Overview

18F-NaF PET Imaging for Bone Scintigraphy

Status:
Completed

Trial end date:
2019-03-31

Target enrollment:
0

Participant gender:
All

Summary

The purpose of this study is to compare, in patients with prostate or breast cancer, the accuracy of 18F-NaF PET imaging to 99mTc whole body bone scans with single-photon emission computed tomography (SPECT).

Phase:

Phase 3

Accepts Healthy Volunteers?

Details

Lead Sponsor:

British Columbia Cancer Agency

Collaborator:

Canadian Institutes of Health Research (CIHR)

Treatments:

Fluorides
Listerine
Sodium Fluoride
Technetium Tc 99m Medronate

Criteria

All Subject Inclusion Criteria

- All subjects must have a WHO performance status 0-2.

- Subjects ≥ 18/19 years of age (depending on the age of majority in the province where
the trial is conducted)

For Prostate Cancer:

Male subjects requiring a bone scan for evaluation of bone metastasis with one (or more) of
the following criteria:

- Symptomatic subjects with clinically suspected bone metastases based on a history of
non-joint skeletal pain or non-joint skeletal tenderness on physical examination. The
physician must have a high index of suspicion based on history or physical
examination, such as night time pain or new onset of pain unexplained by trauma. Such
subjects must have a measurable PSA level ≥ 4 ng/mL.

- Subjects with findings on other examinations (such as plain x-ray, CT, MRI or bone
scintigraphy and others) that are suspicious for bone metastases but not conclusively
diagnostic of bone metastases.

- Asymptomatic subjects with newly diagnosed localized prostate cancer[1] and biopsy
Gleason sum 8 -10 (e.g. scores 3+5, 5+3, 4+4, 4+5, 5+4 or 5+5) prior to treatment.

- Asymptomatic subjects with newly diagnosed localized prostate cancer[1] and biopsy
Gleason score (4+3) and either PSA level ≥ 20 or palpable disease (cT2b or greater)
prior to treatment.

- Asymptomatic subjects with newly diagnosed localized prostate cancer[1] with PSA level
≥ 20 and palpable disease (any cT2 or greater) prior to treatment.

- Asymptomatic subjects with a prior history of treated prostate cancer, and rising PSA,
with a PSA doubling time < 6 months, and a minimum PSA level ≥ 4 ng/mL

- Asymptomatic subjects with a prior history of treated prostate cancer, and rising PSA
while under androgen deprivation therapy, with a clearly measurable PSA doubling time
< 6 months (treatment does not need to be discontinued for eligibility).

Notes:

[1] Subjects with newly diagnosed prostate cancer who receive androgen deprivation therapy,
for a duration of < 6 months at the time of enrolment, prior to radiation therapy or
surgery, remain eligible to participate in this study if they meet these inclusion
criteria.

For Breast Cancer:

Subjects (male or female) requiring a bone scan for evaluation of bone metastasis with one
(or more) of the following criteria (19-23):

- Symptomatic subjects with clinically suspected bone metastases based on a history of
non-joint skeletal pain or non-joint skeletal tenderness on physical examination.

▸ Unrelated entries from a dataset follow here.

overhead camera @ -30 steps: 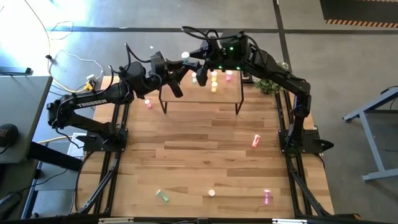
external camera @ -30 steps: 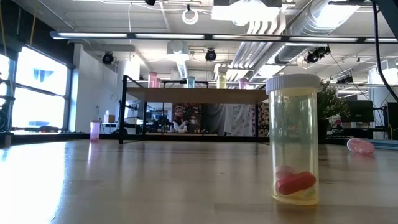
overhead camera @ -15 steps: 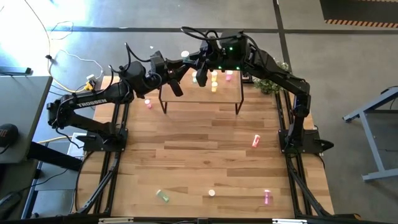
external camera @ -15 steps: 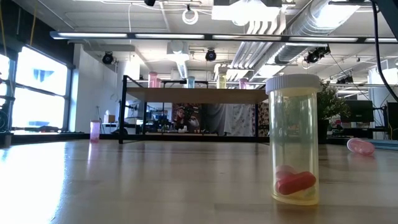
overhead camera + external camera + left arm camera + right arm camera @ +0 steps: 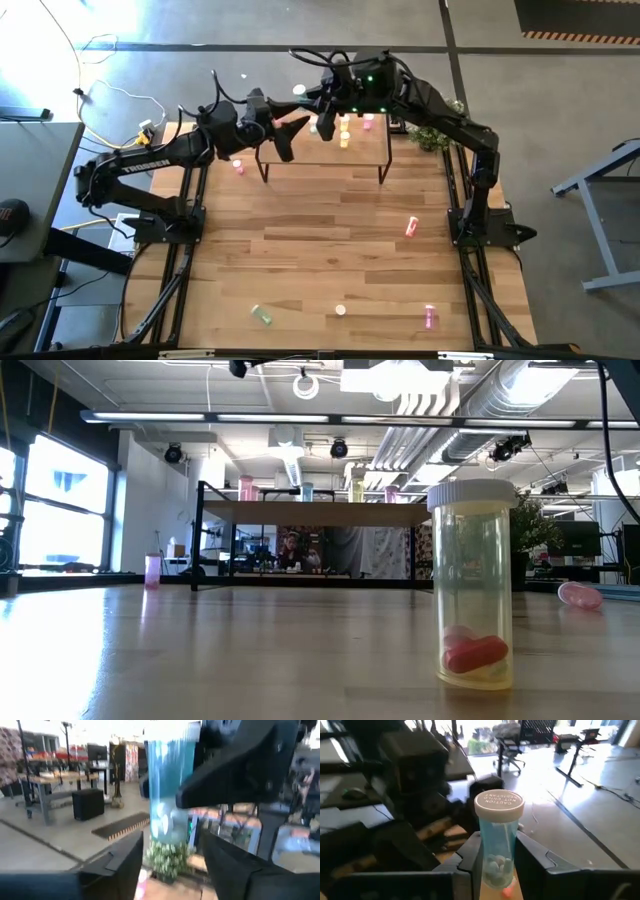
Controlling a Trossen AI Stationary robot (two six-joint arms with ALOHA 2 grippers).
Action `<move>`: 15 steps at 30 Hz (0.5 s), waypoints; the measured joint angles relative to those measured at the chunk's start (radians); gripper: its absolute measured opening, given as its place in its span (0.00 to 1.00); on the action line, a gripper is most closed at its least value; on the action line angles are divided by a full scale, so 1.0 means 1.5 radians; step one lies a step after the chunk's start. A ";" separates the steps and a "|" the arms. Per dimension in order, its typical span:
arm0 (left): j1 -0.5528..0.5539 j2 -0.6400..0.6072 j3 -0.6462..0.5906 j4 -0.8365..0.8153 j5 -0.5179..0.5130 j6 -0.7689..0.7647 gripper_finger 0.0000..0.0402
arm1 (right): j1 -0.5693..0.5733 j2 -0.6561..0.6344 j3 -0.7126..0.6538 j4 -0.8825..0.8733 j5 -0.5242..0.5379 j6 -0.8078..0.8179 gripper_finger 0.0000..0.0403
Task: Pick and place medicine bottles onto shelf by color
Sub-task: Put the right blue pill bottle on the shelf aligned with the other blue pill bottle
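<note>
Left gripper (image 5: 290,128) by shelf's (image 5: 370,156) left end, fingers wide apart, holding nothing. Right gripper (image 5: 495,857) above shelf's left part, fingers squeezed on blue bottle (image 5: 497,842), white cap up. Other bottles on shelf, more scattered on table (image 5: 330,250).

left wrist view blurred | blue bottle (image 5: 169,790) top cut off | shelf (image 5: 325,145) partly hidden by arms
</note>
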 joint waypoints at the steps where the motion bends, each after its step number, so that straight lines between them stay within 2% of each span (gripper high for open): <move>1: 0.001 -0.004 0.000 -0.016 0.000 0.000 0.51 | -0.002 0.000 0.004 -0.016 0.005 -0.004 0.20; 8: 0.002 -0.041 0.000 -0.112 0.002 -0.020 0.56 | -0.024 0.000 0.007 -0.142 0.024 -0.040 0.20; 15: 0.002 -0.077 0.000 -0.170 0.059 0.010 0.56 | -0.026 0.009 0.001 -0.252 0.025 -0.071 0.20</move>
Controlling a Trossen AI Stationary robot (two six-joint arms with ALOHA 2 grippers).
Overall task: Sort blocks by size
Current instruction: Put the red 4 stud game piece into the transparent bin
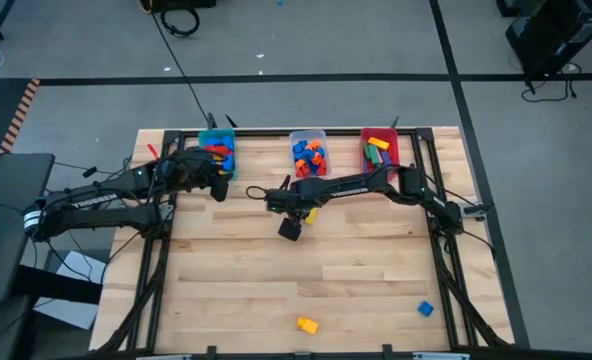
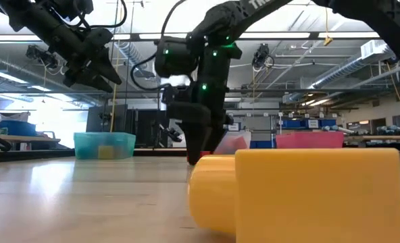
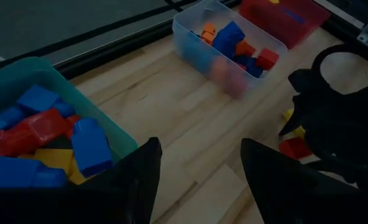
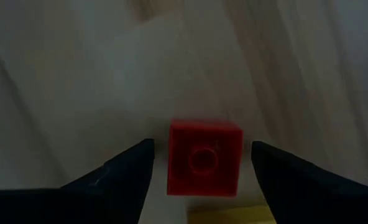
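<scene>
A red block lies studs-up on the wood, with a yellow block right beside it. My right gripper points down over the red block, open, one finger on each side and a gap to both. In the high view it is at the table's middle, in front of the clear bin. My left gripper is open and holds nothing, hovering by the teal bin, which contains blue, red and yellow blocks. Loose on the near part of the table lie an orange-yellow block and a blue block.
Three bins stand in a row along the far edge: teal, clear, and red, each with blocks in it. The low view has a big yellow block close to the camera. Bare wood stretches across the table's near half.
</scene>
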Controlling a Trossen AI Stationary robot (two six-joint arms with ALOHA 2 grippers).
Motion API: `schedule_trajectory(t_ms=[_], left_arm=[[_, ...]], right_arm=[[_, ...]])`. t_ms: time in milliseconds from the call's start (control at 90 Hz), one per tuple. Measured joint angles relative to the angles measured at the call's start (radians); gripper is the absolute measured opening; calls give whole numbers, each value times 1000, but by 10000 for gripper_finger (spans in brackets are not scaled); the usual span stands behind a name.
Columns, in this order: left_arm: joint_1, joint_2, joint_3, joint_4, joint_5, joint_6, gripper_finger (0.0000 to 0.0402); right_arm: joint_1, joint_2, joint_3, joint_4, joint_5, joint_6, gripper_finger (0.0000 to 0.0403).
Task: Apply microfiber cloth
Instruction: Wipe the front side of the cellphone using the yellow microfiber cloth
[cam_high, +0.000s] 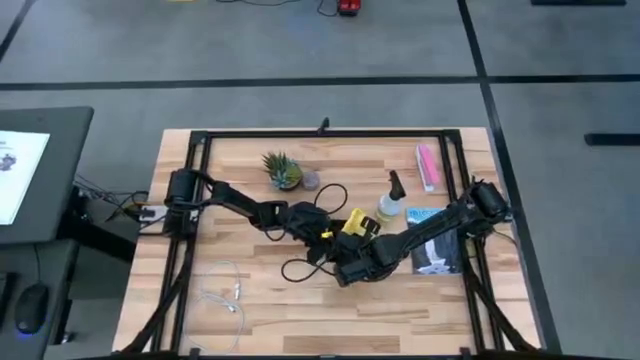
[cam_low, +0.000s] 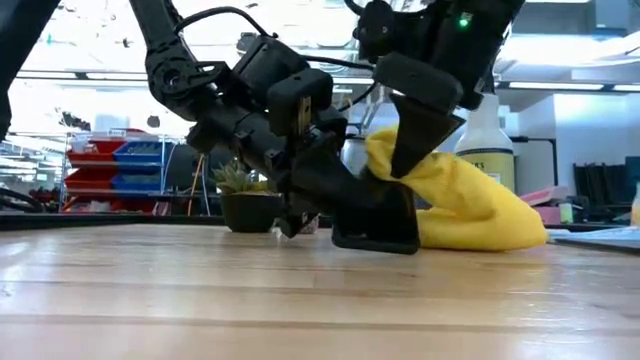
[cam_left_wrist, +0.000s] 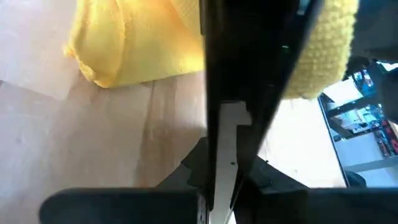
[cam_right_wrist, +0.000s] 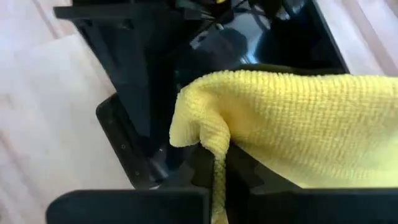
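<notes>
Near the centre of the desk (cam_high: 250, 320) the two arms meet over a black smartphone (cam_right_wrist: 267, 43), and the arrangement reads as one arm steadying while the other wipes. The right gripper (cam_right_wrist: 214, 180), reaching in from about 3 o'clock, has its fingers pressed together on a fold of the microfiber cloth (cam_right_wrist: 292, 124), so that the bulk of the yellow fabric drapes over the phone's glossy face; pinching only an edge probably leaves a loose pad free to drag across the glass. The left gripper (cam_left_wrist: 224, 155), coming from about 9 o'clock, has its fingers closed on the thin edge of the phone, which it seems to hold tilted up off the wood, presumably to present the screen to the cloth. In the low view the cloth bunches just beside the left gripper and trails down to touch the desk. Toward 12 o'clock stand a small potted plant (cam_high: 283, 172) and a spray bottle (cam_high: 391, 203), with a pink packet (cam_high: 427, 166) at roughly 1 o'clock, all well apart from the work, likely parked there to keep the wiping area free.
</notes>
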Motion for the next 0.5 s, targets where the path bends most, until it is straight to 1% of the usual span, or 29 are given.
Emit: schedule_trajectory(t_ms=[78, 244, 422, 500], left_arm=[[-4, 2, -1, 12, 11, 2, 10], [-4, 2, -1, 21, 11, 3, 10], [3, 4, -2, 57, 7, 2, 10], [6, 3, -2, 60, 4, -2, 10]], right_arm=[[12, 1, 0, 17, -34, -2, 0], [37, 6, -26, 50, -69, 26, 0], [59, 9, -89, 190, -149, 35, 0], [64, 9, -103, 203, -173, 49, 0]])
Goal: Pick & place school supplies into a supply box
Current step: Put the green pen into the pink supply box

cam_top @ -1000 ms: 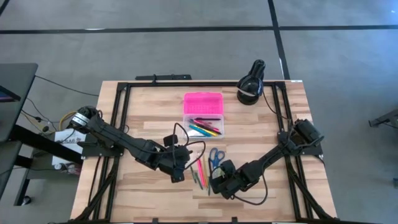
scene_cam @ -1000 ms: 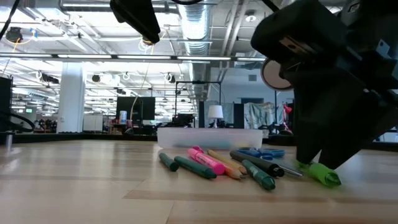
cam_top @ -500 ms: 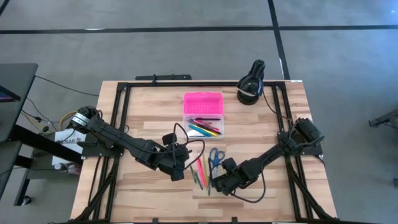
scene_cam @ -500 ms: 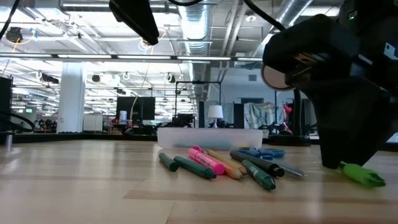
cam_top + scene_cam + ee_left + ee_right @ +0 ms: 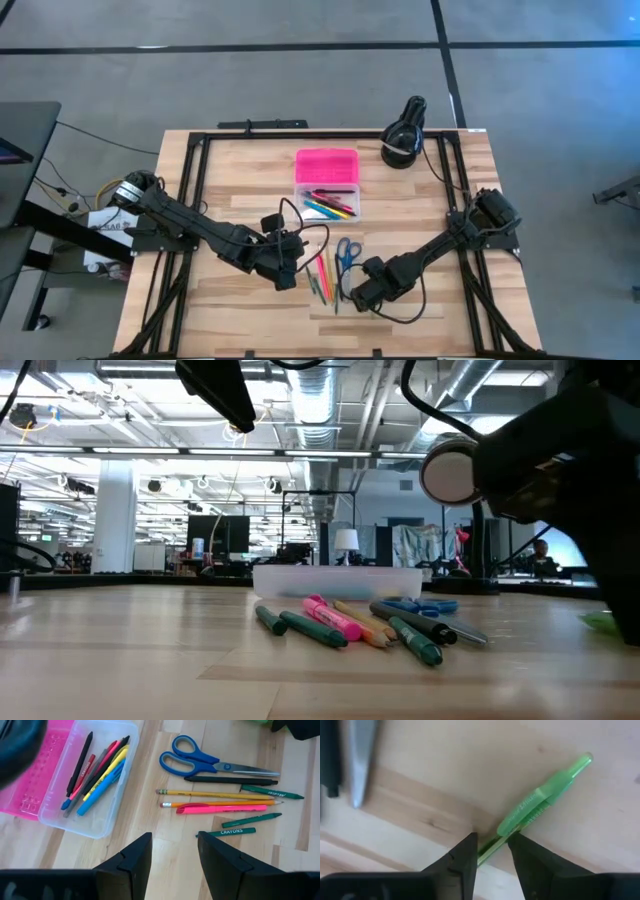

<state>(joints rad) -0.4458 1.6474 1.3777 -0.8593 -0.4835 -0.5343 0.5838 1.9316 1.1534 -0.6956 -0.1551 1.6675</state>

The
physician must have a high index of suspicion based on history or physical
examination, such as night time pain or new onset of pain unexplained by trauma.

- Subjects with findings on other examinations (such as plain x-ray, CT, MRI or bone
scintigraphy and others) that are suspicious for bone metastases but not conclusively
diagnostic of bone metastases.

- Asymptomatic subjects with newly diagnosed extra-skeletal metastatic breast cancer
(stage IV).

- Asymptomatic subjects with elevated serum cancer antigen (CA) 15.3 or alkaline
phosphatase and newly diagnosed locally advanced breast cancer (Stage III).

- Asymptomatic subjects with nodal or extra-skeletal metastatic relapse during follow-up
after curative-intent therapy.

- Asymptomatic subjects with new elevation of CA 15.3 or alkaline phosphatase during
follow-up after curative-intent therapy.

Subject Exclusion Criteria

- Pregnancy.

- Inability to lie supine for the duration of the imaging studies.

- Subjects previously known for bone metastasis diagnosed by imaging or biopsy.